年長までに何文字読めなければ遅い、という全国一律の基準はありません。
自分の名前などの身近な文字を読めるか、1文字ずつなら分かるか、言葉としてつなげられるかを分けて確認しましょう。
小学校入学までに、ひらがなを全部書く必要がありますか?
ひらがな46文字をすべて見本なしで書けることは、入学の必須条件ではありません。平仮名・片仮名の読み書きは、小学校の国語でも指導されます。
入学前は、自分の名前や身近な言葉を書こうとする経験を増やしておくと、小学校の学習へつながりやすくなります。
自分の名前だけ書ければ大丈夫ですか?
名前を書けることだけで、入学準備の合否を判断するものではありません。
まずは自分の名前を読める、見本を見ながら書ける、書いた文字で相手に伝えようとするといった経験を大切にしましょう。
鏡文字はすぐに直したほうがいいですか?
鏡文字が出たときは、間違えるたびに何度も書き直させるのではなく、見本を近くに置き、書き始めの位置を一緒に確認してみましょう。
本人が強く困っている、ほかにも見え方や書く動作で気になることがある場合は、園の先生などへ相談してもよいでしょう。
カタカナも入学前に覚えたほうがいいですか?
カタカナも小学校で学ぶため、入学前にすべて覚えることを必須目標にする必要はありません。
身近な商品名や動物名などから興味をもった場合は、無理のない範囲で楽しんでかまいません。
ひらがなは1日何分くらい練習すればいいですか?
すべての年長児に共通する時間の基準はありません。
「10分続ける」より、子どもが疲れる前に終えられる量を選びます。1文字や1ページで終わる日があっても大丈夫です。

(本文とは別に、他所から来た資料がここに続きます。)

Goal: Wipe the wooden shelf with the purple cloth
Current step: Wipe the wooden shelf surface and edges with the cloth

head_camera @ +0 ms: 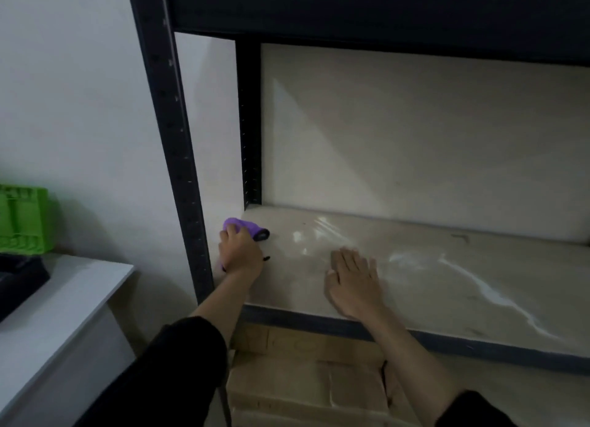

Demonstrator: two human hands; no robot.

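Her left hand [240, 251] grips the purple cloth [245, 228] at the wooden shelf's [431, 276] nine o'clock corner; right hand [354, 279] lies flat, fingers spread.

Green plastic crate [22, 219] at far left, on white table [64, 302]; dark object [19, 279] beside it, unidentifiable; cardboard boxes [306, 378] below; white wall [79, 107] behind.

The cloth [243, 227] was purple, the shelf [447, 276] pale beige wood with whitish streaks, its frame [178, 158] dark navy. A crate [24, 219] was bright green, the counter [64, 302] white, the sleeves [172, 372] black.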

まとめ|年長のひらがなは「できない文字」より次の一歩を見よう
年長になると、「入学までに全部読めるように」「きれいに書けるように」と焦りやすくなります。
けれども、入学前にひらがな46文字をすべて何も見ずに書けることは必須ではありません。
- 文字に気づく
- 1文字ずつ読む
- 言葉として読む
- なぞる
- 見本を見て書く
- 思い出して書く
- 名前や手紙として使う
このように段階を分けると、今できていることと、次に取り組みたいことが見えやすくなります。
入学までに全部を完成させるのではなく、入学後の学びへ気持ちよくつながるところまで準備できれば十分です。